(What you are asked to do) What you return must be the full data, repeated verbatim, with no pictures in it.

(Exercise data)
= Beginning of Section =

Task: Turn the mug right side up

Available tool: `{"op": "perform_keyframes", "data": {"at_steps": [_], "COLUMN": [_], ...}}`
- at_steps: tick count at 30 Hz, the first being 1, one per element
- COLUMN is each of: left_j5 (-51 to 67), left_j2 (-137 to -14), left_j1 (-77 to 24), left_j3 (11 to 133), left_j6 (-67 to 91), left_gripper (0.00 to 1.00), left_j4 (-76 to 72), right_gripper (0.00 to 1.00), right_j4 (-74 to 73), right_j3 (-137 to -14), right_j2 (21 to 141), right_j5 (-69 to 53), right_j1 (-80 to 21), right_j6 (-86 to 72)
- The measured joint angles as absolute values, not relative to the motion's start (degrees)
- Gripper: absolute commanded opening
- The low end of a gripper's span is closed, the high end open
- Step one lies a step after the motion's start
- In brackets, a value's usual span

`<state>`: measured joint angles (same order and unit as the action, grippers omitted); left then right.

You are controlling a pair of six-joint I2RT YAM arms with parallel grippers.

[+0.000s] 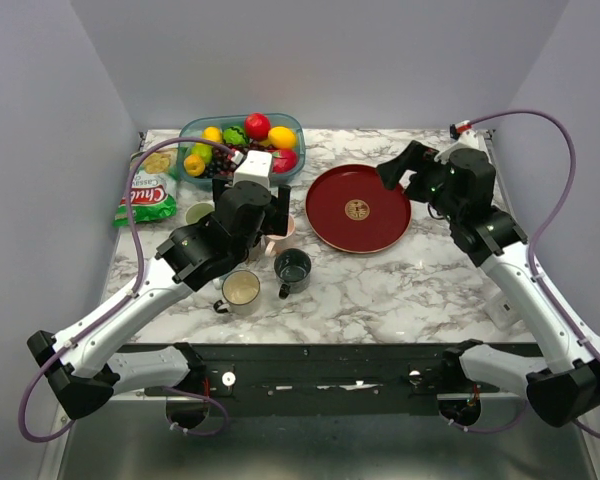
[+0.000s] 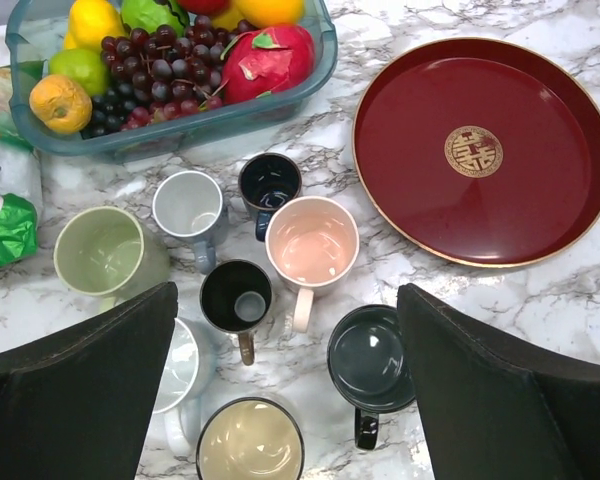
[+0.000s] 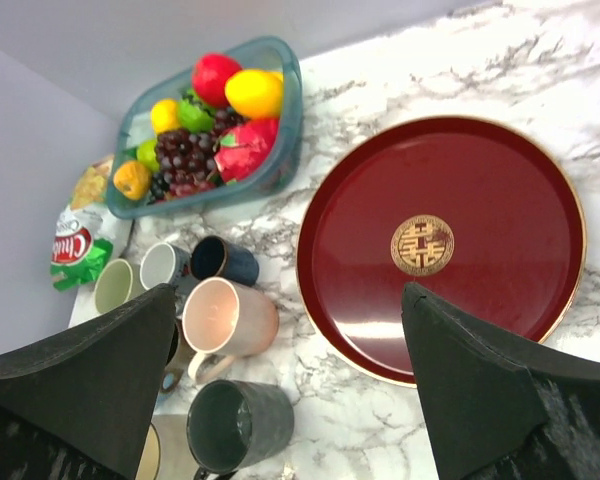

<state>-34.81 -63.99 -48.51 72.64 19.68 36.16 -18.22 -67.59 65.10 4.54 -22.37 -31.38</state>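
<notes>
Left gripper (image 2: pixel 287 300) hangs with its fingers spread wide and nothing between them, directly above the pink mug (image 2: pixel 312 240). That mug stands mouth-up on the marble table (image 2: pixel 580 320).

The left wrist view shows seven more mugs around it, all mouth-up: a black mug (image 2: pixel 236 295) just beside it, a navy mug (image 2: pixel 270 182), a grey mug (image 2: pixel 188 205), a green mug (image 2: pixel 100 250), a white mug (image 2: pixel 180 365) (half hidden by a finger), a cream mug (image 2: pixel 250 440) and a dark grey mug (image 2: pixel 370 358).

From the top view the arm covers most of this cluster, leaving only a sliver of pink.

Right gripper (image 3: pixel 287 310), likewise spread and empty, hovers at the far right rim of the red tray (image 2: pixel 420 120). A fruit basket (image 2: pixel 170 130) sits behind the mugs, and a snack bag (image 1: pixel 145 200) lies at the left.
</notes>
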Motion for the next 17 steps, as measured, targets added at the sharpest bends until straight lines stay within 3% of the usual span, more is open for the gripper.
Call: {"op": "perform_keyframes", "data": {"at_steps": [17], "left_j5": [-35.2], "left_j2": [-65.0], "left_j1": [-48.5], "left_j3": [72.6], "left_j6": [18.2], "left_gripper": [0.99], "left_j4": [36.5], "right_gripper": [1.0], "right_j4": [-17.1], "right_j3": [-66.7], "right_j2": [63.7], "right_j5": [6.7], "right_j1": [-22.4], "right_j6": [-30.4]}}
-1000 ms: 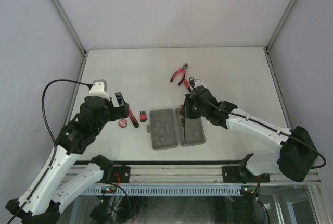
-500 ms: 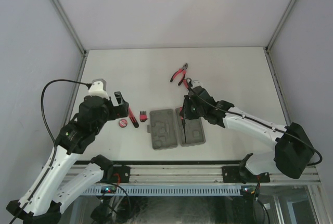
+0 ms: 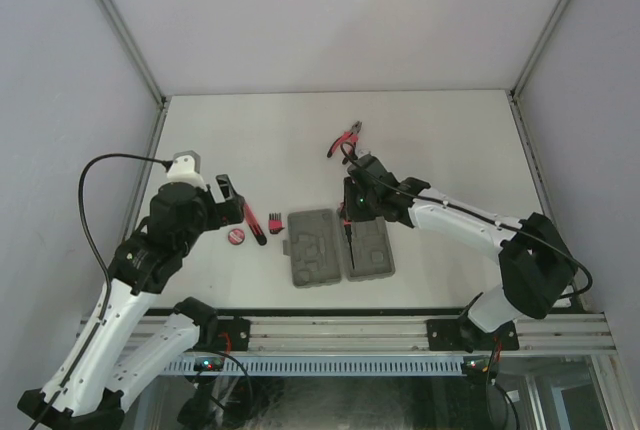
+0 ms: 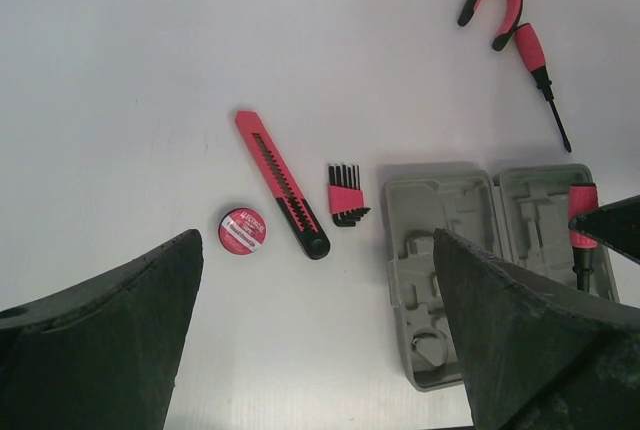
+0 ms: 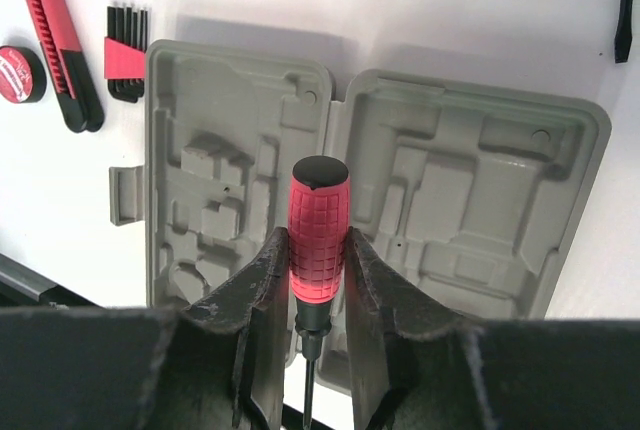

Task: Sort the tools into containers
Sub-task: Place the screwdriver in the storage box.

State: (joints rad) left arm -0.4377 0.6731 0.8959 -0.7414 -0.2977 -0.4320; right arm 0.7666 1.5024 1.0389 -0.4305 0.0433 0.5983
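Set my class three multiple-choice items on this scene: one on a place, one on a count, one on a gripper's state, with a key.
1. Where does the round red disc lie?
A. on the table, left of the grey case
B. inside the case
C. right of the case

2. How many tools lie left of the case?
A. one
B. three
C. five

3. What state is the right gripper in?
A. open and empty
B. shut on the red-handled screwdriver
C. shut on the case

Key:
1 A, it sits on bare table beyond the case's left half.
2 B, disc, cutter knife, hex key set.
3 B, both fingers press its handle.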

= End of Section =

(Response)
Task: Turn the mug right side up

Available tool: `{"op": "perform_keyframes", "data": {"at_steps": [_], "COLUMN": [_], ...}}`
- at_steps: tick count at 30 Hz, the first being 1, one per element
- COLUMN is each of: left_j5 (-51 to 67), left_j2 (-137 to -14), left_j1 (-77 to 24), left_j3 (11 to 133), left_j6 (-67 to 91), left_gripper (0.00 to 1.00), left_j4 (-76 to 72), right_gripper (0.00 to 1.00), right_j4 (-74 to 73), right_j3 (-137 to -14), right_j2 (21 to 141), right_j5 (-69 to 53), right_j1 (-80 to 21), right_j6 (-86 to 72)
- The measured joint angles as absolute values, not relative to the motion's start (degrees)
- Gripper: absolute commanded opening
- The low end of a gripper's span is closed, the high end open
- Step one lies a step after the motion's start
- In brackets, a value's usual span

`<state>`: measured joint angles (same order and unit as the action, grippers omitted); left then right.

You are controlling a pair of six-joint I2RT YAM arms with parallel grippers.

[+0.000s] 
[+0.000s] 
[+0.000s] 

<state>-34.81 -63.99 -48.51 72.64 19.68 36.16 -18.22 -67.59 65.10 4.54 -22.37 -31.38</state>
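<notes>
Left gripper (image 2: pixel 287 300) hangs with its fingers spread wide and nothing between them, directly above the pink mug (image 2: pixel 312 240). That mug stands mouth-up on the marble table (image 2: pixel 580 320).

The left wrist view shows seven more mugs around it, all mouth-up: a black mug (image 2: pixel 236 295) just beside it, a navy mug (image 2: pixel 270 182), a grey mug (image 2: pixel 188 205), a green mug (image 2: pixel 100 250), a white mug (image 2: pixel 180 365) (half hidden by a finger), a cream mug (image 2: pixel 250 440) and a dark grey mug (image 2: pixel 370 358).

From the top view the arm covers most of this cluster, leaving only a sliver of pink.

Right gripper (image 3: pixel 287 310), likewise spread and empty, hovers at the far right rim of the red tray (image 2: pixel 420 120). A fruit basket (image 2: pixel 170 130) sits behind the mugs, and a snack bag (image 1: pixel 145 200) lies at the left.
</notes>
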Motion for the next 17 steps, as measured, targets added at the sharpest bends until straight lines stay within 3% of the usual span, more is open for the gripper.
Call: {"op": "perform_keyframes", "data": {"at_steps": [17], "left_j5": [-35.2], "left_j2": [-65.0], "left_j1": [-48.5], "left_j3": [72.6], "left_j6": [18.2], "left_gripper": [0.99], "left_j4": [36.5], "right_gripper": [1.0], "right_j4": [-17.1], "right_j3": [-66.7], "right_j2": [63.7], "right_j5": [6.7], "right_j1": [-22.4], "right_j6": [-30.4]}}
-1000 ms: 
-500 ms: 
+0 ms: 
+0 ms: 
+0 ms: 

Task: Sort the tools into containers
Sub-task: Place the screwdriver in the storage box.

State: (joints rad) left arm -0.4377 0.6731 0.8959 -0.7414 -0.2977 -0.4320; right arm 0.7666 1.5024 1.0389 -0.4305 0.0433 0.5983
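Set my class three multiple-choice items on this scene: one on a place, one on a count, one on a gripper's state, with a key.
1. Where does the round red disc lie?
A. on the table, left of the grey case
B. inside the case
C. right of the case

2. How many tools lie left of the case?
A. one
B. three
C. five

3. What state is the right gripper in?
A. open and empty
B. shut on the red-handled screwdriver
C. shut on the case

Key:
1 A, it sits on bare table beyond the case's left half.
2 B, disc, cutter knife, hex key set.
3 B, both fingers press its handle.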

The answer has been supplied in full.